A: With respect to SBS’s “For the Love of Meat” program, MLA was ‘absolutely aware’ of its production, MLA’s Lisa Sharp said. “We were contacted 11 months ago, when SBS was starting to research the process,” she said. “What we wanted to do was be constructive, and make sure that fact-based information was made available to the program’s producers. Indeed MLA, on behalf of industry, coordinated a number of interviews with members across the production spectrum, through to retail.
“We worked closely with the peak industry councils, in the event of any adverse media reaction from the program. The report aired last Thursday, and we watched very carefully the consumer reactions to the program via Media Monitors, and social media. Not-so-good things about meat are unfortunately not new, but in our opinion there was not a lot of new news in that program. There were a few inaccuracies, and elements that were not ideal, but with the absolute lack of social media and mass media pick-up afterwards, it meant that we do not want to throw fuel on the fire,” Ms Sharp said.
“The reality is that there is a very small number of consumers who are outraged about the practises used in the red meat industry – as indeed they are with many other industries. There’s a small group of consumers who are concerned, but the vast majority are curious, or just not interested – it’s not on their radar.
“Our job is to look carefully at how many are outraged or concerned, and always have compelling, fact-based information available about the very good practises in the red meat industry, and to work with the peak industry councils and other influencers.
“If I’d gone on TV on Friday morning after the program as Lisa Sharp from MLA, claiming the program contained gross inaccuracies, it’s not credible.
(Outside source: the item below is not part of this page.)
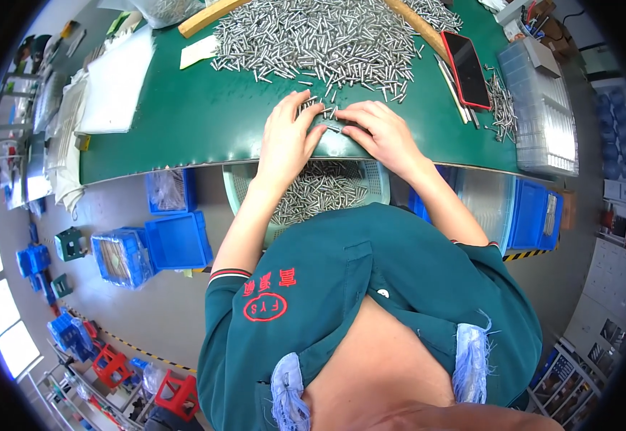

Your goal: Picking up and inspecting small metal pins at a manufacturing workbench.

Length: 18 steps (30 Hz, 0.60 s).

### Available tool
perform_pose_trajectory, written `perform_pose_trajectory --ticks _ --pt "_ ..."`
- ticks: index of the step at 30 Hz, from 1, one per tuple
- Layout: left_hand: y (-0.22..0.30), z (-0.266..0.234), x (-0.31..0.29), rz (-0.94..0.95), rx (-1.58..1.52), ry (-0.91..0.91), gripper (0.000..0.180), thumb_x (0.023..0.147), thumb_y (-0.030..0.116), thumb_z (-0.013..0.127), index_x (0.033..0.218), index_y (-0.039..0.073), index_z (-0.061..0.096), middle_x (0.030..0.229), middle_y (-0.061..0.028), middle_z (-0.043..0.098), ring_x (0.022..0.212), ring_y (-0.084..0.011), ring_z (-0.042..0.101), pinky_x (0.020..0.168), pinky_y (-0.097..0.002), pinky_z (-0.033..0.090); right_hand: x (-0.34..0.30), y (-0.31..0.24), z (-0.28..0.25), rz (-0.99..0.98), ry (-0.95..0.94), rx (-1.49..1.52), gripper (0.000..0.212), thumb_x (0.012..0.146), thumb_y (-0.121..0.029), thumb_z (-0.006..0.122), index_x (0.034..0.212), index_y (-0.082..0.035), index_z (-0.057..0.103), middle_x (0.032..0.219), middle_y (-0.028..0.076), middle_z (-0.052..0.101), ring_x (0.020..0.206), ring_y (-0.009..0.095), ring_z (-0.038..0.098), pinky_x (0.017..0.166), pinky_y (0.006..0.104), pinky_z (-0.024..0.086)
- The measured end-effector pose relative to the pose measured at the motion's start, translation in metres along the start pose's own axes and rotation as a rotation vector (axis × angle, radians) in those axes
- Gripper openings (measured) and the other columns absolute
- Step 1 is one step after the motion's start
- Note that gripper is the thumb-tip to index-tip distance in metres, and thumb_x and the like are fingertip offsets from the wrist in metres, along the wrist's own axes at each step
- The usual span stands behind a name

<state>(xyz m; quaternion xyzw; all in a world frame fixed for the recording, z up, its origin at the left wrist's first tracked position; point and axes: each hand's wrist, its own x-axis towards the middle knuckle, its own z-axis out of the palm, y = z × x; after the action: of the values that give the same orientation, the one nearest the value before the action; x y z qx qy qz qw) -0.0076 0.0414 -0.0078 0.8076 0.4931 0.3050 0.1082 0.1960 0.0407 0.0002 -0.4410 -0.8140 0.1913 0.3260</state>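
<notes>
My left hand [288, 136] rests on the green tabletop near its front edge, fingers curled around several small silver metal pins [312, 105]. Facing it, my right hand [383, 136] is bent inward, its index finger and thumb at the pins between the hands. One metal pin [333, 129] lies level between my two thumb tips. How firmly each fingertip grips is too small to make out. Just beyond my fingers spreads a large heap of similar metal pins [320, 43].
Wooden bars [209, 18] flank the heap. A red-edged phone [466, 70], pens [451, 90], loose screws [501, 108] and clear plastic trays [539, 115] stand right. White sheets [117, 82] lie left. Below the table edge a pale green basket [378, 183] holds more pins, near blue bins [178, 241].
</notes>
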Motion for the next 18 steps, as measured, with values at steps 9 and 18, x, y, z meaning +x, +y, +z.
perform_pose_trajectory --ticks 9,18 --pt "0.005 0.001 0.000 -0.012 0.126 0.087 0.026 0.079 0.016 0.068 0.105 0.012 0.066 0.123 -0.0088 0.054 0.122 -0.0296 0.046 0.098 -0.0436 0.038 -0.006 -0.012 -0.007 0.117 0.008 -0.042 0.019 0.084 -0.013 0.063 0.104 -0.012 0.065 0.094 0.005 0.060 0.093 0.023 0.059 0.079 0.0344 0.049" --pt "0.015 -0.002 -0.004 -0.010 0.150 0.053 0.020 0.078 0.015 0.069 0.097 0.012 0.067 0.118 -0.0050 0.056 0.119 -0.0261 0.047 0.096 -0.0430 0.037 0.003 -0.008 0.001 0.073 -0.037 -0.045 0.020 0.084 -0.012 0.065 0.104 -0.013 0.065 0.103 0.003 0.058 0.094 0.022 0.059 0.079 0.0342 0.049"
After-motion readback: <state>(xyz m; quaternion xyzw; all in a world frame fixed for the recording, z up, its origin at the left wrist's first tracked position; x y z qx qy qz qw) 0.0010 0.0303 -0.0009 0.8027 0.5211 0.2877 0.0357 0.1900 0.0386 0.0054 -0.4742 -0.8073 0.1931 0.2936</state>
What is a lot more credible is when other influencers speak about our industry – especially producers speaking about good industry practise – that’s far more credible.”
“But in addition to always being ready for those type of issues – whether it be in nutrition and health, stewardship of our natural resource base, or animal welfare – we are always building evidence, and ensuring that information is in the hands of influencers and policy-makers.”
Kev Roberts from Sandalwood feedlot told the forum audience he had been part of the SBS program. “I watched all three segments. They belted the chicken and pig industries mercilessly, but I think beef came out of it very, very well,” Mr Roberts said. “Beef did not get bashed up, and I can confirm that MLA was well prepared. We made sure during their visit to Sandalwood that they had all the facts. They wanted to look at HGPs in cattle, and we talked them out of it, as an issue, based on the facts.”
“I think MLA and the industry got it right, in its approach.”
An earlier Red Meat Advisory Council forum involving the seven peak council groups absorbed so much time with delivery of “who we are, and what we do,” content that only a token allowance of time was left at the end for the meeting’s primary purpose: engagement with grassroots stakeholders.
To leave just six or seven minutes for questions at the end of a 90 minute forum like this, with many stakeholders travelling thousands of kilometres to attend, was a poor outcome. The word ‘forum’ clearly suggests two-way communication, and there was very little of it in this RMAC session yesterday morning.
In Beef Central’s opinion, next year such peak council information should be provided in compendium form, in each delegate’s satchel. Give each peak council just five minutes to highlight the big-ticket, front-of-mind issues currently impacting on their sector, and leave the remaining hour to get stuck into the primary ‘forum’ objective of fielding and responding to questions from levy payers.